# EXERCISE
Would you transcribe exactly the lines below, starting at the one that contains "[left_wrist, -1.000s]" and ending with the last line, both included? Leave out all other lines.

Start of Block

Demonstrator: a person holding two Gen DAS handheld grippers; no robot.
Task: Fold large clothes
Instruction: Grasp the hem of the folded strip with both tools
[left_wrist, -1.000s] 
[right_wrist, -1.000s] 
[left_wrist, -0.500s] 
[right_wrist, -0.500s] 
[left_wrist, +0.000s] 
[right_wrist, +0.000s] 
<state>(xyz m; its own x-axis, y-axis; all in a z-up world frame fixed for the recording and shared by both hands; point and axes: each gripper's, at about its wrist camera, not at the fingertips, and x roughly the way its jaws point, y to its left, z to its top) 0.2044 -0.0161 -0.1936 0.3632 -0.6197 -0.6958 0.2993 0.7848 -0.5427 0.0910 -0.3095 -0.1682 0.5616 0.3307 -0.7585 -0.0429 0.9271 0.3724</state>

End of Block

# RESPONSE
[left_wrist, -1.000s] 
[right_wrist, -1.000s] 
[left_wrist, -0.500s] 
[right_wrist, -0.500s] 
[left_wrist, +0.000s] 
[right_wrist, +0.000s] 
<state>(xyz m; its own x-axis, y-axis; all in a z-up world frame fixed for the recording and shared by both hands; point and axes: each gripper's, at about its wrist camera, not at the fingertips, and x roughly the way its jaws point, y to its left, z to its top) 0.2044 -0.0161 -0.1936 0.3632 -0.6197 -0.6958 0.2993 0.7848 -0.5427 0.0910 -0.3095 -0.1682 0.5616 0.3307 -0.7585 -0.0429 0.9271 0.3724</state>

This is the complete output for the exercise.